Collected material: Begin

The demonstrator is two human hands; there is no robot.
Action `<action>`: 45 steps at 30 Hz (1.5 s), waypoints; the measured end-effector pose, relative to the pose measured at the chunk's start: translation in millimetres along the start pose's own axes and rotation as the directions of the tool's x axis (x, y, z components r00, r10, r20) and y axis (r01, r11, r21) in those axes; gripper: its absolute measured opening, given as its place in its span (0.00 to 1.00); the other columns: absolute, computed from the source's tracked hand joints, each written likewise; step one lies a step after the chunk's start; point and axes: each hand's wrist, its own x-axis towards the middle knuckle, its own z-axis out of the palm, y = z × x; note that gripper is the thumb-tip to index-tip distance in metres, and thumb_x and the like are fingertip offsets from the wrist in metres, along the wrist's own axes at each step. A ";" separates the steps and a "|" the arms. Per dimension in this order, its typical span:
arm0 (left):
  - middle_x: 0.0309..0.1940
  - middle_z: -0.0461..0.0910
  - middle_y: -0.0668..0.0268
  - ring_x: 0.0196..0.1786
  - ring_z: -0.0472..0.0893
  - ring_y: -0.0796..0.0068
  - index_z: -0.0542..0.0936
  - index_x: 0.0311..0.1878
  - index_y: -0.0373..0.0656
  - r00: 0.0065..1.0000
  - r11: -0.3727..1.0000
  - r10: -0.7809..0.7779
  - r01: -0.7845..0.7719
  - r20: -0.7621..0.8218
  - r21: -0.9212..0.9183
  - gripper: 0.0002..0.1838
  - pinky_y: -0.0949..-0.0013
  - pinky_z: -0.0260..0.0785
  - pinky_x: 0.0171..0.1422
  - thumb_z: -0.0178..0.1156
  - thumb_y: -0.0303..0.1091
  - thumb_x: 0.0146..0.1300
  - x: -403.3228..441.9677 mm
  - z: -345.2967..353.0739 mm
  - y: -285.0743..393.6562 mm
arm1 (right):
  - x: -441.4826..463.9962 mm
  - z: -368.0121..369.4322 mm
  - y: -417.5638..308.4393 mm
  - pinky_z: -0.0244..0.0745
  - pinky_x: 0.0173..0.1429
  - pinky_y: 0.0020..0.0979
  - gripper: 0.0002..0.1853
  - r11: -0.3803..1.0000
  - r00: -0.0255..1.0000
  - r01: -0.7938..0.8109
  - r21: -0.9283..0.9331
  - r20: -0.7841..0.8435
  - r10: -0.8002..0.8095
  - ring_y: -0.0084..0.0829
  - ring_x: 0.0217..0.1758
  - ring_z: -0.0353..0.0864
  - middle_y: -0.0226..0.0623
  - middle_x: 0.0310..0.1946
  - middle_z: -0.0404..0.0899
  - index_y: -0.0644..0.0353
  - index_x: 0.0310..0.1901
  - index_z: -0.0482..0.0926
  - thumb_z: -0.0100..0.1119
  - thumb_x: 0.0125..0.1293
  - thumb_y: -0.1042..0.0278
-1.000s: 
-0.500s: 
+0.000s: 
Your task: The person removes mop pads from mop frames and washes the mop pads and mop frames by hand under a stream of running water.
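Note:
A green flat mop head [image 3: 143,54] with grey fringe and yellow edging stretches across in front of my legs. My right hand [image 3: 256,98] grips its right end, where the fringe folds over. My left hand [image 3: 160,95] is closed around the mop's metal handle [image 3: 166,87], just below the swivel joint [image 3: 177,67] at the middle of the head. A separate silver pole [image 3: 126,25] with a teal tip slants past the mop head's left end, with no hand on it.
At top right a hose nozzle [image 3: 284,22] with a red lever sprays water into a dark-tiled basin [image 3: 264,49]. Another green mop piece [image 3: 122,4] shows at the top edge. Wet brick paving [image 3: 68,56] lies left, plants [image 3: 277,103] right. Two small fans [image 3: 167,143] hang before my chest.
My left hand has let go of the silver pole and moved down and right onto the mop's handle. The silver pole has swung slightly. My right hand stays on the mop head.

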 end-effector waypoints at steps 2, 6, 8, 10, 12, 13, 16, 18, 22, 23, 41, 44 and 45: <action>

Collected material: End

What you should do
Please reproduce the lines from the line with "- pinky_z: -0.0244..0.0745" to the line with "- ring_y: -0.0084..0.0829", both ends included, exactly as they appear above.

Expected output
  - pinky_z: -0.0244..0.0745
  - pinky_x: 0.0173..0.1429
  - pinky_y: 0.0020..0.0979
  - gripper: 0.0002..0.1853
  - r11: -0.3803..1.0000
  - r00: -0.0255..1.0000
  - r01: -0.7938..0.8109
  - r21: -0.9283..0.9331
  - r20: -0.7841..0.8435
  - r10: -0.8002..0.8095
  - ring_y: -0.0084..0.0829

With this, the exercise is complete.